An employer who improperly categorizes a member of staff as an independent contractor faces severe penalties from the taxing authorities, and might be liable to the employee for things like overtime pay, vacation pay, insurance payments and other benefits. Doing so is illegal, and many independent contractors could have claims against their employers for the improper characterization.
There are many factors to think about when determining if a worker is really an employee underneath the law and not an independent contract (regardless of what the employer calls them). Over the years a listing of factors has been manufactured by the courts and the taxing authorities in determining whether or not an individual can be an "employee" or an "independent contract." These factors are codified in the relevant statutes of many states. Like, The California Labor Code §2750.5 provides in part:
Proof of independent contractor status includes satisfactory proof these factors:
(a) That the average person has the proper to regulate and discretion regarding the types of performance of the contract for services because the result of the task and not the means by which it is accomplished is the primary factor bargained for.
(b) That the in-patient is customarily engaged in an independently established business.
(c) That the individual's independent contractor status is bona fide and not just a subterfuge to prevent employee status.
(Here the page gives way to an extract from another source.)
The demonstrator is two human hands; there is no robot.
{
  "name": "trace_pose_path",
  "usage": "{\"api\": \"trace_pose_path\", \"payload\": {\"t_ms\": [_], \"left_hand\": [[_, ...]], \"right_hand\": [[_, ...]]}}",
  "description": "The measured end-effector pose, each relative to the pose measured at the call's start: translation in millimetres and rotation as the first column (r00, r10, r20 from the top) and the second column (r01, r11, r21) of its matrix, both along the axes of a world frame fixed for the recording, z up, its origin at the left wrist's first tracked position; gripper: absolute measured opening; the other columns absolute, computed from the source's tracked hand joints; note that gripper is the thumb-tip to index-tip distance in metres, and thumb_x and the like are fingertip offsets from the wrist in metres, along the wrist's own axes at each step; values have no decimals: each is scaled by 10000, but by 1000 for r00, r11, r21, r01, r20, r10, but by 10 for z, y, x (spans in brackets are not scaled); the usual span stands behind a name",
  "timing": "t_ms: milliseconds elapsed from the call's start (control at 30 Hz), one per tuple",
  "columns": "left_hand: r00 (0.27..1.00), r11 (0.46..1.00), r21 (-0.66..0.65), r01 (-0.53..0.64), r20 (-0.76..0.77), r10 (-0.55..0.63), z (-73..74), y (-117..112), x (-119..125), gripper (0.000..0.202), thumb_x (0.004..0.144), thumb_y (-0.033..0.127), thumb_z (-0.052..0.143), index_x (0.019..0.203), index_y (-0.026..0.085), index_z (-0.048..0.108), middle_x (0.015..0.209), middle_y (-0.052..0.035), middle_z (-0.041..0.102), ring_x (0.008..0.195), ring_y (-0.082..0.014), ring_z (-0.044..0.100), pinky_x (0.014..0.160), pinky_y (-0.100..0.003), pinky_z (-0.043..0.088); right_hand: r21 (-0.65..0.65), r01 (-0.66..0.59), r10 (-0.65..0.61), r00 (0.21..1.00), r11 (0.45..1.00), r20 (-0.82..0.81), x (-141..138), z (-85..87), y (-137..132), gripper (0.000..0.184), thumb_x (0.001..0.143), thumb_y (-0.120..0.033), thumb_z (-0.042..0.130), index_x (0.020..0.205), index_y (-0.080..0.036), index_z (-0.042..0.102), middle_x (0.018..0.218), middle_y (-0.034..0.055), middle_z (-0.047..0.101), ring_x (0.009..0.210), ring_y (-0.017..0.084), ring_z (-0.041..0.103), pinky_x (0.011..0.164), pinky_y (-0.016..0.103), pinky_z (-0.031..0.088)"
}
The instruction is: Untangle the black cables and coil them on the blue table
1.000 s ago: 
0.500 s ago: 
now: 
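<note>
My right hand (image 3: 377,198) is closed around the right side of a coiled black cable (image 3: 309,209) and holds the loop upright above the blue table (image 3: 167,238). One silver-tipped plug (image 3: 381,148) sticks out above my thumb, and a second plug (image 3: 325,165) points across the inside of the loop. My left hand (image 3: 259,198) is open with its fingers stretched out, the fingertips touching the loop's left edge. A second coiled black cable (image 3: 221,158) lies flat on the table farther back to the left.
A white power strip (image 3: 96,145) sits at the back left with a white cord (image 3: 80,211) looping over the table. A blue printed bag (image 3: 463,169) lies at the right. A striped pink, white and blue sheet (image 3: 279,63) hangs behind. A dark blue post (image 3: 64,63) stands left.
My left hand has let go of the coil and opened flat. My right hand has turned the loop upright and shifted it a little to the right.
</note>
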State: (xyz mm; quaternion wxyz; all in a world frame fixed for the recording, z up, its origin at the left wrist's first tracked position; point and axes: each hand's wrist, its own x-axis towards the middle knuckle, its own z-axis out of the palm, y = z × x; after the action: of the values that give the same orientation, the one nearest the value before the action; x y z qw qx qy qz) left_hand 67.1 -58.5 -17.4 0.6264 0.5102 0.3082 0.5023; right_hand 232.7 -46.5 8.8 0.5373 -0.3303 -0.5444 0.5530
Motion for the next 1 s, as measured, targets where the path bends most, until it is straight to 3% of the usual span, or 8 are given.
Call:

A bona fide independent contractor status is further evidenced by the presence of cumulative factors such as for instance substantial investment besides personal services in the business, holding out to stay business for oneself, bargaining for an agreement to perform a particular project for compensation by project rather than by time, control over the time and place the work is conducted, supplying the equipment or instrumentalities found in the task apart from tools and instrumentalities normally and customarily provided by employees, hiring employees, performing work that is not ordinarily in the span of the principal's work, performing work that will require a specific skill, holding a license pursuant to the Business and Professions Code, the intent by the parties that the task relationship is of an unbiased contractor status, or that the connection isn't severable or terminable at will by the principal but gives rise to an activity for breach of contract.
The main element questions to ask are:
Does the employer have the best to manage the way the work is completed?
Does the provide the various tools and equipment for the task? (as opposed to the worker providing his / her own tools and equipment )
Is the worker prohibited from competing from the employer and/or working for other employers at once?
May be the worker paid by the hour or with a salary? (as in opposition to being paid to complete a distinct project)
If the worker can answer some or every one of the foregoing questions affirmatively, then that worker may very well be a member of staff entitled to any or all the rights of an employee. If you believe that you've had your employment status improperly categorized as an "independent contractor" by your employer you must contact an attorney to go over your options.